Schwerpunkt 29. August 2018, von Marius Schären

Fantasien, die das Vertrauen zerstören können

Verschwörungstheorien

Wenn man sieht, was man glaubt: Warum wir uns nicht nur real verschwören, sondern auch Theorien dazu mögen – und warum George Soros für vieles herhalten muss.

1947 fand die US-Armee bei Roswell, New Mexico, Trümmer eines abgestürzten Objektes. Wetterballons seien es, hiess es zuerst. 1994 zeigte sich, dass es Überreste eines Systems waren, das russische Atomtests erkennen sollte. Manche Leute beharren aber darauf, es sei ein abgestürztes UFO gewesen. Bis heute werde es versteckt, ebenso die daraus gewonnenen Erkenntnisse. In Film, Fernsehen und auch touristisch wurde und wird der «Roswell-Zwischenfall» breit ausgeschlachtet.

Die Legende vom UFO in Roswell ist eine sogenannte Verschwörungstheorie. Im Interview dieses Dossiers spricht der Religions­wissenschaftler Georg Otto Schmid über dieses Phänomen. Solche Geschichten über angebliche Verschwörungen haben oft den Charakter einer Ersatzreligion: Sie unterscheiden klar zwischen gut und böse, benennen eine alles steuernde Macht mit meist dunklen Zielen und prophezeien eine baldige Zeitenwende.
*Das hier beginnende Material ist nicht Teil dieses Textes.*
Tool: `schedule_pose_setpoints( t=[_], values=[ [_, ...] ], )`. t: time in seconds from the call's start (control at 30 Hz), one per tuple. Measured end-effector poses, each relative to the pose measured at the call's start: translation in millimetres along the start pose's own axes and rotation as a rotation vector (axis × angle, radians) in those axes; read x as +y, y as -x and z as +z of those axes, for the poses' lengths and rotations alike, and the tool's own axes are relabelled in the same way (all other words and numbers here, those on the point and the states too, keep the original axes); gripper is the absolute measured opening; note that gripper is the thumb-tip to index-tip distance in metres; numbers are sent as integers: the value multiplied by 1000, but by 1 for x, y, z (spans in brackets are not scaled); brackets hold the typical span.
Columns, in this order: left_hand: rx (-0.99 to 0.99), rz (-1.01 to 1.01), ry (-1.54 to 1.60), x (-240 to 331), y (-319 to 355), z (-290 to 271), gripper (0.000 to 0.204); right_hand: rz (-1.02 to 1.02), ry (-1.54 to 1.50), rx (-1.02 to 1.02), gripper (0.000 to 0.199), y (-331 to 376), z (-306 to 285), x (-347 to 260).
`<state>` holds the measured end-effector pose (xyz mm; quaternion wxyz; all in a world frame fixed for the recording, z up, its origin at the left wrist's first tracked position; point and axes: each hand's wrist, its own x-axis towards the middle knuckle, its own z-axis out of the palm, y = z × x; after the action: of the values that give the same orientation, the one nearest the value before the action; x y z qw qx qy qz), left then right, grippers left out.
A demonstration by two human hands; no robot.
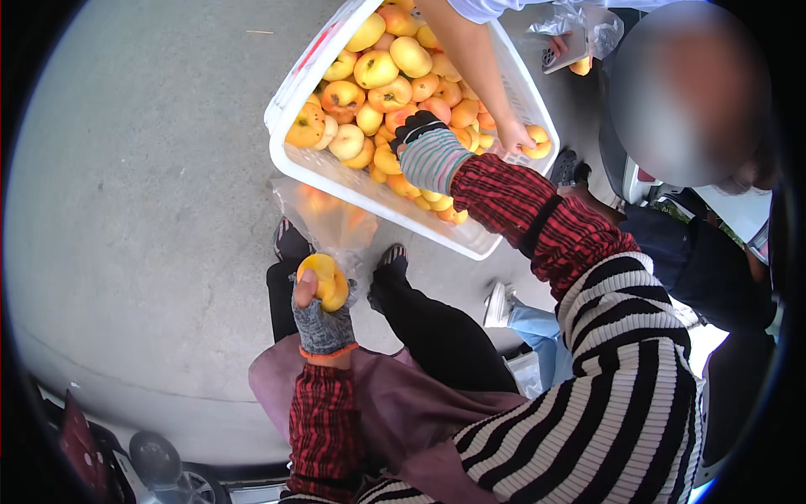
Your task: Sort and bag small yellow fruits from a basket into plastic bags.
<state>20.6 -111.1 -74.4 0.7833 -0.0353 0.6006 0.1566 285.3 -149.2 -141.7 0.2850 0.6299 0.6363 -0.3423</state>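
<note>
My left hand (319,315), in a grey knit glove with an orange cuff and bare fingertips, grips a yellow flat peach (325,282) above my lap. A clear plastic bag (323,220) with several orange-yellow fruits hangs just beyond it, against the crate's near side. My right hand (430,151) reaches into the white plastic crate (378,202), which is heaped with yellow and orange flat peaches (390,95). It wears a striped glove with black fingers. The fingers curl down among the fruit, and whatever is under them is hidden.
Another person's hand (516,134) holds a peach (537,143) at the crate's right side. Farther right sits a person (688,92), near a hand with a phone (567,50) and a plastic bag (604,32). Wheels (155,458) show at lower left.
</note>
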Motion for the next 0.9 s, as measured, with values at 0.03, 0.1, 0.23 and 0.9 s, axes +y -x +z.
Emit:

Immer mehr Menschen nehmen Verschwörungstheorien ernst. Begünstigt wird dies durch die Technik, soziale Umstände und die menschliche Natur. Informationen, die wir hören wollen, werten wir höher als andere. Und gegen­teilige Berichte nehmen wir als Beweis, dass man uns Sand in die ­Augen streuen will. Bedeutende Ereignisse führen wir lieber auf bedeutende Ursachen statt auf Zufall zurück. Und was uns emoti­onal stark berührt oder gar empört, erzählen wir gerne weiter. Wenn wir zudem noch sozial wenig eingebettet sind, uns unzufrieden und ohnmächtig gegenüber «den Mächtigen» fühlen, dann macht es uns das Internet leicht, uns von einer Verschwörungstheorie zur andern zu hangeln.

Das kann relativ harmlos sein. Aber es können auch Geschichten sein, die das Vertrauen zerstören, auf dem unsere Gesellschaft baut. Vertrauen ist fundamental, weil wir nie alles selbst verifizieren können und uns auf vertrauenswürdige Übermittler verlassen müssen.

Die UFO-Legende nimmt auch der Fotograf Berthold Steinhilber in seiner Serie «UFO has landed –» auf, die dieses Dossier illustriert. Er behauptet, mit der Kamera seines Grossvaters unbekannte Flug­objekte festhalten zu können. Zugleich macht er transparent, dass es nur Persiflage ist.